Work to be completed
Copy out the entries below exactly as they stand, but only from the line containing "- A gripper" through the line containing "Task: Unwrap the".

Available data

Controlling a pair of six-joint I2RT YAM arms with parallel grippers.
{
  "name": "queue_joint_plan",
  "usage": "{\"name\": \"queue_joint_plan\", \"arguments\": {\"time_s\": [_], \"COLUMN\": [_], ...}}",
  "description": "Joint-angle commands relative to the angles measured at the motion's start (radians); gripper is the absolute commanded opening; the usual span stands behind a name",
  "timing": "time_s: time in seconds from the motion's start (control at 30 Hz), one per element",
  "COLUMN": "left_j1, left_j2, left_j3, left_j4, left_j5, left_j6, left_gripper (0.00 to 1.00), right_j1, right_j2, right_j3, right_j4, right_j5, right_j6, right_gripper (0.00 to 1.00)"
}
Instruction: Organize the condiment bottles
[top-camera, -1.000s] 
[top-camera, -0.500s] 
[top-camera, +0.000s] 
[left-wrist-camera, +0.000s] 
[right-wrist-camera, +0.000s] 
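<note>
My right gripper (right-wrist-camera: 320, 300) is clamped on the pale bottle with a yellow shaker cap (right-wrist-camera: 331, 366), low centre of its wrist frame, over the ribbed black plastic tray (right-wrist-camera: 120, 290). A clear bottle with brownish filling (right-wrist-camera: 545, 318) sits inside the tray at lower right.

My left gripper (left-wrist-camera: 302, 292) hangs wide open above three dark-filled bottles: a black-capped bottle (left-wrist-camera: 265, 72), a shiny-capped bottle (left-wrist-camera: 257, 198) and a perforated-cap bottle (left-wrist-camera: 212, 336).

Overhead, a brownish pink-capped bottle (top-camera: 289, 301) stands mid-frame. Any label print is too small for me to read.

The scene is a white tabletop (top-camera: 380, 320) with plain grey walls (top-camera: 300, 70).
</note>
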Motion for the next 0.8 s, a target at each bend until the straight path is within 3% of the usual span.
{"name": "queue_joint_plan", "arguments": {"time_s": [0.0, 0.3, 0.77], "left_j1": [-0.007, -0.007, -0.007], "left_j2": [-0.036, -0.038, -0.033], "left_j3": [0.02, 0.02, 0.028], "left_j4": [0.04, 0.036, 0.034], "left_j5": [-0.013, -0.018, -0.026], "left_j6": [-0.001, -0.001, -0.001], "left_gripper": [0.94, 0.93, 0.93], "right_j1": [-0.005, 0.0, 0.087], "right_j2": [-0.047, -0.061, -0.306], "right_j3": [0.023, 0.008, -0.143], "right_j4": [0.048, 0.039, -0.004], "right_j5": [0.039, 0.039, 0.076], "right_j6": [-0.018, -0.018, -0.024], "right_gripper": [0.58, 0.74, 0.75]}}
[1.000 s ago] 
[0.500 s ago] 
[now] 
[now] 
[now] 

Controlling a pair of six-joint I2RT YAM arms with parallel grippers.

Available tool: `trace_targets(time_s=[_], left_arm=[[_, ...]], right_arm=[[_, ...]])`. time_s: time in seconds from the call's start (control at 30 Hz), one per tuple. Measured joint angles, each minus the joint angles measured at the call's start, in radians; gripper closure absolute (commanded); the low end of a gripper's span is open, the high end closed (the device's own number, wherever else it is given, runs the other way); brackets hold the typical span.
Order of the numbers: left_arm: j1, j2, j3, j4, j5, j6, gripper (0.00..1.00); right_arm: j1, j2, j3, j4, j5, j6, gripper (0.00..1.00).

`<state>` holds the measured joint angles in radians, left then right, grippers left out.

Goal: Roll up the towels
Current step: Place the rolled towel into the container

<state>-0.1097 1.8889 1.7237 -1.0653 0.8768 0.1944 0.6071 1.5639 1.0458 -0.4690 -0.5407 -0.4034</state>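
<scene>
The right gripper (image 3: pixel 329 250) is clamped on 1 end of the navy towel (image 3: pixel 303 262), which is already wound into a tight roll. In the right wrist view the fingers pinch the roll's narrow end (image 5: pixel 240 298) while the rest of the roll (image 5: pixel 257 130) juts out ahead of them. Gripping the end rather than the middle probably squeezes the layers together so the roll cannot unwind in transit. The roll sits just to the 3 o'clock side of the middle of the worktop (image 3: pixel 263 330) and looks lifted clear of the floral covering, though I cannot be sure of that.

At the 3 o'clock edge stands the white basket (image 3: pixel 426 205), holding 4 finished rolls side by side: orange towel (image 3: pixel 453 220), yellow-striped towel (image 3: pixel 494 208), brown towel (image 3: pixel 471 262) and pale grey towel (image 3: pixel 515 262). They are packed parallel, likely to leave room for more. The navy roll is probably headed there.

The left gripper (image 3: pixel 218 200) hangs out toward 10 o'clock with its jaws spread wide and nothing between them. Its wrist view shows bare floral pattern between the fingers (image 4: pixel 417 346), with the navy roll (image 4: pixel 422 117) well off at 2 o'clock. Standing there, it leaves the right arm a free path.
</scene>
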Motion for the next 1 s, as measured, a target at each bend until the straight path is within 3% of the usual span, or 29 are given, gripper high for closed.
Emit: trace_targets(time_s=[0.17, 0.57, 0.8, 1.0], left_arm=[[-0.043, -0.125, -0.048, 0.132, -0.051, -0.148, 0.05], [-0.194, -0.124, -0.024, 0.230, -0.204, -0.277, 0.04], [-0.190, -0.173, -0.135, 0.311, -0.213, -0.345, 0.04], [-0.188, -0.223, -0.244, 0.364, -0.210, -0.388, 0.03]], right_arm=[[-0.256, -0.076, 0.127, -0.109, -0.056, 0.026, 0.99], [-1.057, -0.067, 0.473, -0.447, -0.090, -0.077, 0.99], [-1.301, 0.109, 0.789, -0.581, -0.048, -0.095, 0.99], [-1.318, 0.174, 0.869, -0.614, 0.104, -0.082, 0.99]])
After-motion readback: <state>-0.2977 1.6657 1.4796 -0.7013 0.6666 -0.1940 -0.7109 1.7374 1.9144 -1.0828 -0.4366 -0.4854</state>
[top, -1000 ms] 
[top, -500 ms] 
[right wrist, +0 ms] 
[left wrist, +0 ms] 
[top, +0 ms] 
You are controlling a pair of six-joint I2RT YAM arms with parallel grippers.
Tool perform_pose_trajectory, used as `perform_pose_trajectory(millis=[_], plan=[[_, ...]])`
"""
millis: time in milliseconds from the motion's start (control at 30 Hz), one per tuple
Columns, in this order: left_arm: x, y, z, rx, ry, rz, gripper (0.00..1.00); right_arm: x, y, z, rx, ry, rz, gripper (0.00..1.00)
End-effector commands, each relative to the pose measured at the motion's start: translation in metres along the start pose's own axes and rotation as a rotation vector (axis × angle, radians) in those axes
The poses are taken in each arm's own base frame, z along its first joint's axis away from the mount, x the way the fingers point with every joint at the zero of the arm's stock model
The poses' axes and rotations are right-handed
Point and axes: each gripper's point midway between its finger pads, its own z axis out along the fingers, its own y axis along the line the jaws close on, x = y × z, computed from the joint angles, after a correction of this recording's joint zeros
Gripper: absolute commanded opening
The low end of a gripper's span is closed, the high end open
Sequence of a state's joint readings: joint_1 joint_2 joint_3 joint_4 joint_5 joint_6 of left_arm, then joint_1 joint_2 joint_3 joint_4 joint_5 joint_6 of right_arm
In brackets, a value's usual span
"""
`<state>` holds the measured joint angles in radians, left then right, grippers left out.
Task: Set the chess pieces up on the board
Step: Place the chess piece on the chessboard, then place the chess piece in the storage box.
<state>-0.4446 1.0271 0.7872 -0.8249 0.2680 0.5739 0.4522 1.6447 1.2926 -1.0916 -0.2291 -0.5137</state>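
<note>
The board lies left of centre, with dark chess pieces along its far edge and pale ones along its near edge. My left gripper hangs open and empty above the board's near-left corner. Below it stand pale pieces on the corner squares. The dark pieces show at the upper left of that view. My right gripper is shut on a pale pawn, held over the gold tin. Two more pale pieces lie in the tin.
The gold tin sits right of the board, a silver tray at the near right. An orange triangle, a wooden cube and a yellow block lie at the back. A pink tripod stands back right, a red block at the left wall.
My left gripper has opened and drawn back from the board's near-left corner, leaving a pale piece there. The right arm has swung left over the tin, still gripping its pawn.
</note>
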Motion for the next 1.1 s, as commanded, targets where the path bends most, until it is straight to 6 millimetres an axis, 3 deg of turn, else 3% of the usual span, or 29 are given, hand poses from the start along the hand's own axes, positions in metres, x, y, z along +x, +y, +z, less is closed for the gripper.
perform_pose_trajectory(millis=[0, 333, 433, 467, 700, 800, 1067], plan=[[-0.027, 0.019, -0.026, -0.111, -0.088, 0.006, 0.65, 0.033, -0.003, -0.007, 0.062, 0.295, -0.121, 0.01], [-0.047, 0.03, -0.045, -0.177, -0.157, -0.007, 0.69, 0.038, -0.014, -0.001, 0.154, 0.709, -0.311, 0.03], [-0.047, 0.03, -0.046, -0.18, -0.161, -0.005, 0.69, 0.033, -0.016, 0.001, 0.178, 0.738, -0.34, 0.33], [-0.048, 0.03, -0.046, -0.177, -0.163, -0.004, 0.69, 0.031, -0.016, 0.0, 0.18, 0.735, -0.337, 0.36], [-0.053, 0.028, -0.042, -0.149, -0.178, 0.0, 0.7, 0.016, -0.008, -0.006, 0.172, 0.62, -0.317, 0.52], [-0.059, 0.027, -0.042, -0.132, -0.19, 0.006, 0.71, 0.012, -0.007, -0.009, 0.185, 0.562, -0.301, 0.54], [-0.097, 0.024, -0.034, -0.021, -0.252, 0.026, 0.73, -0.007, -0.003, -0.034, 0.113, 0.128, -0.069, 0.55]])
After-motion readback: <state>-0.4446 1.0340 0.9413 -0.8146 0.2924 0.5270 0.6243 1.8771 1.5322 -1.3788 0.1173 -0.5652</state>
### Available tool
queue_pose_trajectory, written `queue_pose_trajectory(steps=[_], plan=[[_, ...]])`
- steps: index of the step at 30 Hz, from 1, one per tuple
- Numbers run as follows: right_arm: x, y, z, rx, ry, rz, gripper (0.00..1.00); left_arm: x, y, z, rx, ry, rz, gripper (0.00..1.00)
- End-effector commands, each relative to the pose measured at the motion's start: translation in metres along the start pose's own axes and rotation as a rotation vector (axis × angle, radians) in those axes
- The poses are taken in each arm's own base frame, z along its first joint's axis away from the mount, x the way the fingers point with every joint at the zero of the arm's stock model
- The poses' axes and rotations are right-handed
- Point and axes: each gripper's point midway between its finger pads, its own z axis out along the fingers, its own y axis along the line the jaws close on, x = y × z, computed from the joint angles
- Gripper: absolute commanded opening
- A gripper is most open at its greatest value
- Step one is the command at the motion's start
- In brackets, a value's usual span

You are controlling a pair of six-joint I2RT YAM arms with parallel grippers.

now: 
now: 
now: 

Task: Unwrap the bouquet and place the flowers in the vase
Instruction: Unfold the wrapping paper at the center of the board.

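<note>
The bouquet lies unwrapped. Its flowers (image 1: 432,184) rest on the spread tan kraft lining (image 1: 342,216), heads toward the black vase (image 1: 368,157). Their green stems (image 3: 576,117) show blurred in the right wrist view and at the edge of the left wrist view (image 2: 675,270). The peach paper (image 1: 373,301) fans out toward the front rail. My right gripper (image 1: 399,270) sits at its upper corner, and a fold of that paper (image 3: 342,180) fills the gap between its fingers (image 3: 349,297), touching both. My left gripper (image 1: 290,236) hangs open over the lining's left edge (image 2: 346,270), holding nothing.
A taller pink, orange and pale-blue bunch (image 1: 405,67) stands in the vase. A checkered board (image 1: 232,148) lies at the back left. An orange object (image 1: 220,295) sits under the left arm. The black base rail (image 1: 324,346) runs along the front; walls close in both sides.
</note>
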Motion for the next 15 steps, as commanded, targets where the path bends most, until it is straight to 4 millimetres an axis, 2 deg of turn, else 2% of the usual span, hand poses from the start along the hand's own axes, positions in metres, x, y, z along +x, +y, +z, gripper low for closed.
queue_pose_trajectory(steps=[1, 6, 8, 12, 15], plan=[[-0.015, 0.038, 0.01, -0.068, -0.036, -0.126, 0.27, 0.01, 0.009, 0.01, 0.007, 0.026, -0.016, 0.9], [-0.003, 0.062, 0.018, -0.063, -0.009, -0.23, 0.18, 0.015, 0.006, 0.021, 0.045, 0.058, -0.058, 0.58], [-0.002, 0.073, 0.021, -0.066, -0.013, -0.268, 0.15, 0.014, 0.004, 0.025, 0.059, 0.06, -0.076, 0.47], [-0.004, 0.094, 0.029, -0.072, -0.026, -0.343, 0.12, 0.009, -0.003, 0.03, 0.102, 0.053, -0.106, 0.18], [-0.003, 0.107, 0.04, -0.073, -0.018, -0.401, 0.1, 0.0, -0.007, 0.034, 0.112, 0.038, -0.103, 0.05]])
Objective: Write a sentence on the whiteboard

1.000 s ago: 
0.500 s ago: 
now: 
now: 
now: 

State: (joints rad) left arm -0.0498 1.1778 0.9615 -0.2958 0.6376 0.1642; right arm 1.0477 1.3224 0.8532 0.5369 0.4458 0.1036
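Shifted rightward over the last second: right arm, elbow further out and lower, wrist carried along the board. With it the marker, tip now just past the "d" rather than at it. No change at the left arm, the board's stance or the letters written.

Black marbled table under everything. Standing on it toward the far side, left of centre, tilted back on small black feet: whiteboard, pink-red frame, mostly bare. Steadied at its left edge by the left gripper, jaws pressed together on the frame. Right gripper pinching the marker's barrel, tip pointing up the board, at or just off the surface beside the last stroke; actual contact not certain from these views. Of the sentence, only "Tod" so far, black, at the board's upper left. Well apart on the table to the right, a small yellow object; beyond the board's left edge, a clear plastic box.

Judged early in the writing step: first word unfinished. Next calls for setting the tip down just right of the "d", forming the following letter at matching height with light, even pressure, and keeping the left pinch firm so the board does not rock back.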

Written answer
- A gripper is most open at its greatest value
- Step one is the command at the motion's start
- In brackets, a value's usual span

You are controlling a pair of six-joint I2RT YAM arms with parallel grippers.

now: 
now: 
now: 

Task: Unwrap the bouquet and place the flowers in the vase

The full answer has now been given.